Just west of Salisbury and close to Stonehenge is the Fovant Badges:

The Fovant Badges, Wiltshire
The Fovant Badges, Wiltshire

History of the Fovant Badges
When the 1914-1918 war broke out, there was a need to find accommodation for the New Army. In many areas, training and transit camps were established for troops leaving for, and returning from, the battlefields in northern France. One of these areas was the village of Fovant, in Wiltshire and its neighbours Compton Chamberlayne and Sutton Mandeville. The villages and the fields in the shadow of the chalk downs became a military camp, complete with barracks, a hospital, parade areas, shooting practice ranges, a camp cinema and YMCA huts. A military railway was constructed to serve the camp, branching off the main line railway from London to the southwest

Thousands of men from all parts of Britain and overseas lived for a while in the area, passed on to the Western Front and returned from it. Many never returned but gave their lives on the battlefields in France. Others died of their wounds in the hospital or from disease. Rows of silent War Graves in Fovant and other nearby churchyards are testimony to their presence. In remembrance of their colleagues, many of the regiments carved into the hillside replicas of their cap badges. Many of these no longer survive, but by the end of WW1 there were some twenty discernible badges.

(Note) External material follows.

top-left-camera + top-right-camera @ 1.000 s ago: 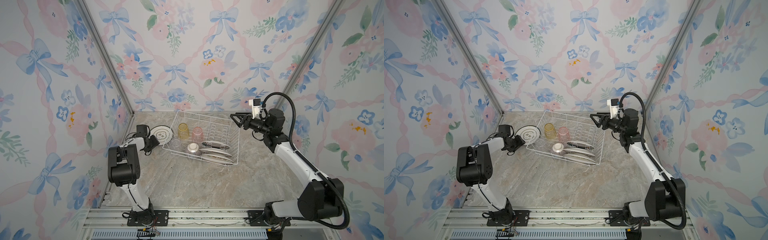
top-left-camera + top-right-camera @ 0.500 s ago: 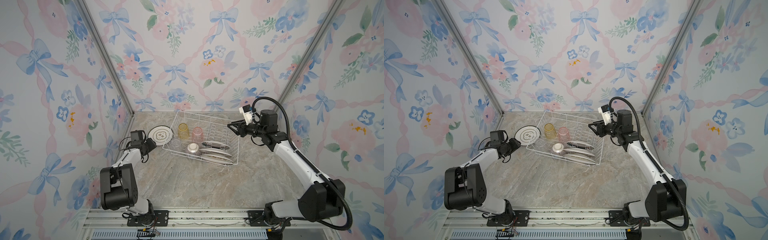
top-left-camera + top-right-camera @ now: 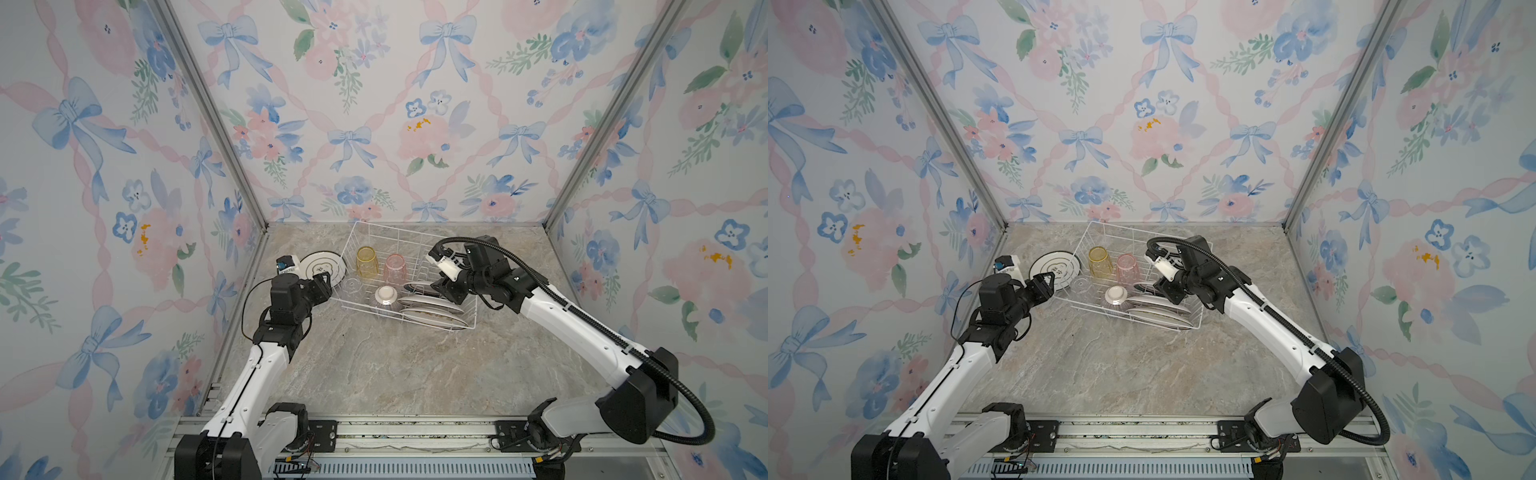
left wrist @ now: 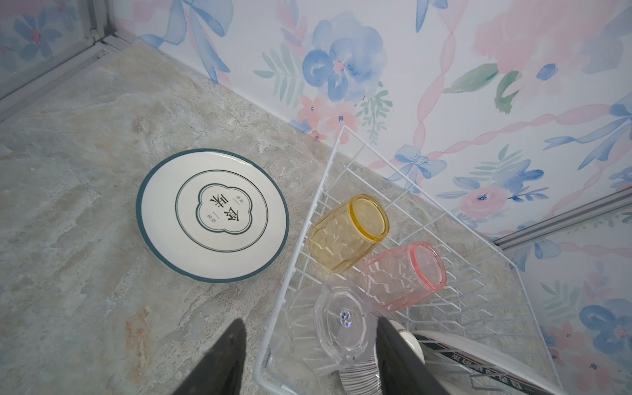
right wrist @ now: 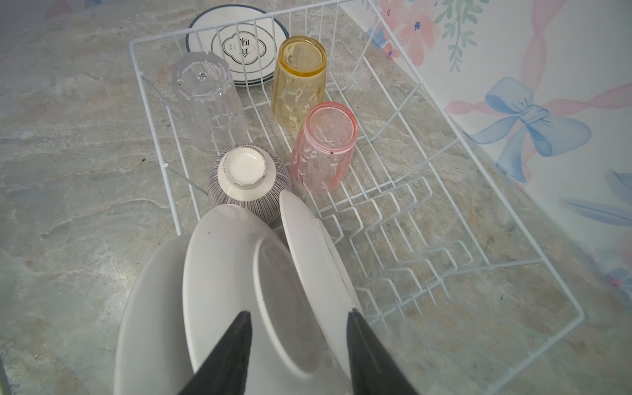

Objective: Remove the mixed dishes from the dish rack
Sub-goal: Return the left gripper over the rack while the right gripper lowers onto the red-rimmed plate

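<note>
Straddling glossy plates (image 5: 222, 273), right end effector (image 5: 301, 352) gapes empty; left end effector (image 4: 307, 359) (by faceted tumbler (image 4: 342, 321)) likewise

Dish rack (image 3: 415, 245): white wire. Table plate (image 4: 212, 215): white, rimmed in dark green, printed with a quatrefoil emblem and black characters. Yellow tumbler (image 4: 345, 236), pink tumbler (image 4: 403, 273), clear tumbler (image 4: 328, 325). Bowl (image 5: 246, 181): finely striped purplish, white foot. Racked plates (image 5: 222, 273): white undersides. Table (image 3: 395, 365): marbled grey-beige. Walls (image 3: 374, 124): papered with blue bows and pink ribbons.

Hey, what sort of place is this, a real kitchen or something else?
Likely a staged robot test booth, not a home kitchen: floral wallpaper panels box in a marble-look tabletop, two white-and-black robot arms sit on a metal rail and reach toward a white wire dish rack.
</note>
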Robot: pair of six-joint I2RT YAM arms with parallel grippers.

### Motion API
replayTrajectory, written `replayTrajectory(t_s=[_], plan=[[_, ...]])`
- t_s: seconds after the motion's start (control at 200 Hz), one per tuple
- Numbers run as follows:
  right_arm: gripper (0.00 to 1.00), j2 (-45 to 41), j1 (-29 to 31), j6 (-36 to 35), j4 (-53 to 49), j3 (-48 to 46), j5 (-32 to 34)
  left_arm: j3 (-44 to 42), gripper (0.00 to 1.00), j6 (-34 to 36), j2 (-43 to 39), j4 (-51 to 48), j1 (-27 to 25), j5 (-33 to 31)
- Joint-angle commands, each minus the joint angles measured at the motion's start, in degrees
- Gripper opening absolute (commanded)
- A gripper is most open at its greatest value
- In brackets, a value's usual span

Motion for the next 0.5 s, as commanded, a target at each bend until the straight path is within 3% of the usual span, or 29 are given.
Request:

Local workers from Fovant and the surrounding villages, supported by Regimental Associations maintained the Badges after WWI. During WWII, the badges became overgrown in order to disguise landmarks, which might assist enemy aircraft. Weather and time, as well as the effects of grazing cattle, caused decay. After the end of WWII, the Fovant Home Guard platoons formed themselves into an Old Comrades Association and undertook the task of restoration. It was in the period of 1948/51 that the two Wiltshire regimental badges were cut and in 1970 the Royal Signals badge was added.

In 1961, the Old Comrades Association was reformed as ‘The Fovant Badges Society’ with redefined, more positive objectives related to the maintenance and preservation of the Badges and the holding of the annual Drumhead Service. The Society became a charitable organisation and in 1994 adopted a new constitution, which governs its operation and objectives; these are the preservation and maintenance of the Regimental Crests cut on the chalk downs.

The Society was determined, aided by much public and international interest, that the Badges should remain an historic, fitting and truly visible memorial to the soldiers who passed through Fovant and its neighbouring villages on their way to the Great War, many never to return.

 

By 2000, there were only twelve discernable badges on the downs. A new management structure was put in place and, in consultation with professional civil engineers, a survey of the condition of the badges was made. It appeared that the Fovant Badges were unique in their detail and posed difficult restoration problems relating to the slope of the hill, the complexity of design, and their sizes. These vary; the Australian Badge, the largest, measures 51m x 32m, which is just under half the area of a football pitch.

The Trustees, faced with a potential bill of £350,000 upwards for restoration and large annual sums for increased maintenance thereafter, realised that the task facing them had to be brought to realistic proportions. They decided, with much sadness, that the objective should be the restoration and maintenance of the military crests on Fovant Down. These are clearly visible from a lay-by in Fovant whilst passing along the A30 road between Shaftesbury and Wilton. There is also a public footpath from the road to the village of Broad Chalke, which passes by the area of the Badges. This inevitably meant that the Map of Australia on Compton Down and the crests of the Royal Warwickshire Regiment and the 7th Battalion, City of London Regiment on Sutton Down would continue their decline. These badges would, in addition, have posed intractable problems because of the nature of the ground and their more advanced state of decay. Also, the YMCA badge on Fovant Down would be allowed to fade away.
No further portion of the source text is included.